DENVER — “The agricultural economic crisis is real. The resulting stress is real. Let’s TALK about it.”
That’s the pitch on the Colorado Department of Agriculture website for a new program aimed at helping farmers facing emotional crisis because of financial strains in their industry.
Agriculture Commissioner Don Brown says the program, just now rolling out, will train staffers at the Colorado Crisis Center hotline specifically about farming and ranching, so they can better counsel those who call. His department will also promote the hotline to farmers and ranchers statewide.
Colorado’s wheat and corn farmers, in particular, are struggling as global competition forces prices down below their production costs. Brown says he got the idea for the special hotline service after talking with troubled friends in Yuma, where his family has a farm. He spoke about it with Colorado Matters.
“Well I think there is two or three things I’d like to talk about and one of them is the fact that I started farming in the late 1970s, my wife and I, right before the ag crisis hit. So I’ve gone through this once personally as a young person and I guess I recognized, maybe what I saw the signs of, we’re headed maybe that direction again. And particularly this winter, we had several neighbors or acquaintances call us and simply wanting to maybe sell us their land because they were under a lot of pressure from the banks and that told me that we’re headed down a road that we don’t like and then consequently emotionally and mentally that’s very, very struggling and difficult for a farmer and a rancher. Very difficult.”
“Let’s talk about Pioneer 1157 corn, of the GDUs, of so and so and so. Did you know what I’m talking about? Probably not. We talk about the weather. We talk about livestock. We talk about genetics. We have all sorts of terms and relationships and particularly the bond to the land, which I think is difficult to understand unless one has truly experienced it. And the fact that many of these operations are many, several generations old and that, that’s something that you have to know, I guess, in essence, to speak the language.”
“Well, there’s a great deal of independence and resilience. I mean, you have to be that way to stand there and watch a hailstorm wipe out a year’s worth of work in 10 or 15 minutes and we’ve observed that. We experienced that on our farm this summer early.”

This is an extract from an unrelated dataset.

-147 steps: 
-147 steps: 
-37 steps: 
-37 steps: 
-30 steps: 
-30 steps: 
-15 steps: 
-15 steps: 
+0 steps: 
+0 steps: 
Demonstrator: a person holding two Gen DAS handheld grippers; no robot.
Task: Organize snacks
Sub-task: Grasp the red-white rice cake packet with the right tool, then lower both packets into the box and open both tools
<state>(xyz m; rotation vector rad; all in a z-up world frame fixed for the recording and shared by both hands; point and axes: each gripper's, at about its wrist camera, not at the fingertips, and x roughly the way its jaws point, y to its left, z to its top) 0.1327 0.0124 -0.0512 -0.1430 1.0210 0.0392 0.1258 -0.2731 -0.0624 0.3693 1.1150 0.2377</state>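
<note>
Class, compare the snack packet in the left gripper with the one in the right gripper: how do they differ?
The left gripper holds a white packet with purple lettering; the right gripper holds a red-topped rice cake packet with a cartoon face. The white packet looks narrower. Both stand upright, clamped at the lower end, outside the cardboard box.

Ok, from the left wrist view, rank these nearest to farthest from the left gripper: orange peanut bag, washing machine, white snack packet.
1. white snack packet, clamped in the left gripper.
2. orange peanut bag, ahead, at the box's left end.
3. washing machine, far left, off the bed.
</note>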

“Well, I always, you know, I’m an eternal optimist. I’m a lemonade guy. When I get lemons, then all you do it put sugar in it and you’ve got something to consume. This, too, shall change and turn. We’re seeing a growing population and consequently everybody needs to be fed. So there will continue to be demand. There’s always cycles in the weather worldwide. And so we’ll see a rebound. It’ll be slow, or it might quick; you never know. But it’s difficult to realize, too, on occasion that if you’re under financial pressure, it may not be your fault. It probably isn’t your fault. Actually I’d say it’s not your fault because you’re, there’s weather; there’s financial pressures across the world; there’s interest rate, things that are beyond the farmer’s control.”